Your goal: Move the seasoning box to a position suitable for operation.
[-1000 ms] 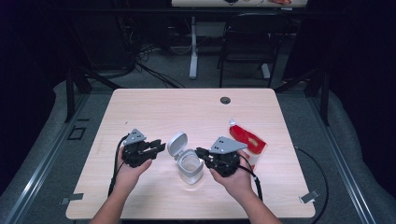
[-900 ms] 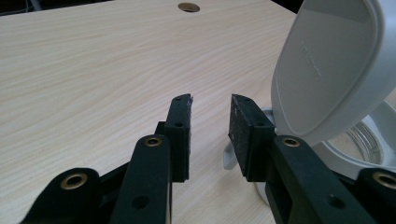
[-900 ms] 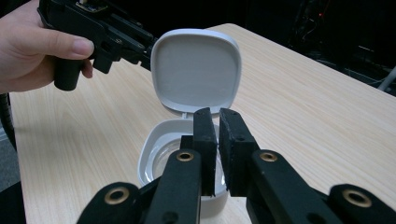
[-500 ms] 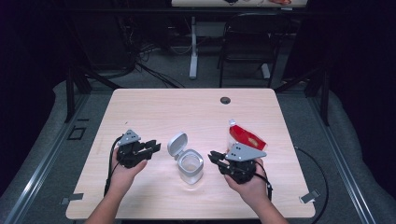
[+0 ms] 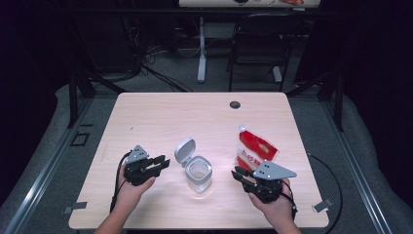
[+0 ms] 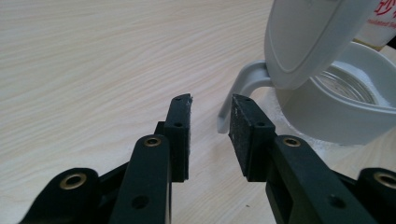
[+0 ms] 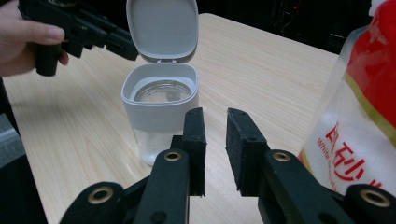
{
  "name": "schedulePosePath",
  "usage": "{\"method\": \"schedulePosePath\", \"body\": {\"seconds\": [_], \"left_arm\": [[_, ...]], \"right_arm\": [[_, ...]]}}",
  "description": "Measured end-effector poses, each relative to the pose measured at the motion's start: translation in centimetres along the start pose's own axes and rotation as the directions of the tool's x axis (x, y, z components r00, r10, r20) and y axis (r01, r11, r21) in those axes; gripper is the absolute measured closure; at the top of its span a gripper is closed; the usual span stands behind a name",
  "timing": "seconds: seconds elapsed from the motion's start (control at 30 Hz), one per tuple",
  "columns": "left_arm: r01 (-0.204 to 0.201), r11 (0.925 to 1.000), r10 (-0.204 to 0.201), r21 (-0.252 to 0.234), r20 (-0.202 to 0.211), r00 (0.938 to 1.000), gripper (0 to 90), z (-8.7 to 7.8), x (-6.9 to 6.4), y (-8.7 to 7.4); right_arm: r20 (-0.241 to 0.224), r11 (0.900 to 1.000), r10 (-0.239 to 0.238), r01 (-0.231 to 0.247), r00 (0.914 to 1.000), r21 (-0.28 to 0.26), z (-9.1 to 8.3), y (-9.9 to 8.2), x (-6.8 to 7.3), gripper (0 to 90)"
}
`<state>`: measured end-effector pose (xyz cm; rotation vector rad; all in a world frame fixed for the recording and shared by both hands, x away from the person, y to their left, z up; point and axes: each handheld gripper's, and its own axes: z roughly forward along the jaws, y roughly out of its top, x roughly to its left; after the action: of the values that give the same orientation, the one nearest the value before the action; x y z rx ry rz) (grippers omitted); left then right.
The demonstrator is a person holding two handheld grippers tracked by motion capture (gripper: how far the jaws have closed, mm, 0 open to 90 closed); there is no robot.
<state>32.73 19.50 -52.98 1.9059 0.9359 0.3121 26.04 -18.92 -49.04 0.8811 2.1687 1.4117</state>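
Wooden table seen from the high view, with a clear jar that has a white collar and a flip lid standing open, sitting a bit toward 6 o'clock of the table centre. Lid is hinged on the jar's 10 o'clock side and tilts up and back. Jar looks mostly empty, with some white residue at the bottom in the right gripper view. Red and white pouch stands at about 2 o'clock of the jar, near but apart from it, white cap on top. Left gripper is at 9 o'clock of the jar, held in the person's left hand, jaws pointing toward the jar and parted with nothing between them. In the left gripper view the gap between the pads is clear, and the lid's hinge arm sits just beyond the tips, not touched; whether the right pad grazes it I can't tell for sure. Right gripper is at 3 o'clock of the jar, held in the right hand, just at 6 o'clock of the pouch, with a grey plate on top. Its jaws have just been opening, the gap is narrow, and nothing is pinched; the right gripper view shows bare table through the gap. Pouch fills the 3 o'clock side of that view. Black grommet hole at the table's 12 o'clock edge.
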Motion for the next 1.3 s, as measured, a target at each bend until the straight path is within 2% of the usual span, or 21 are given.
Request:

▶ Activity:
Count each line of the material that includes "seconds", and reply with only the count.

▶ The completed task:
2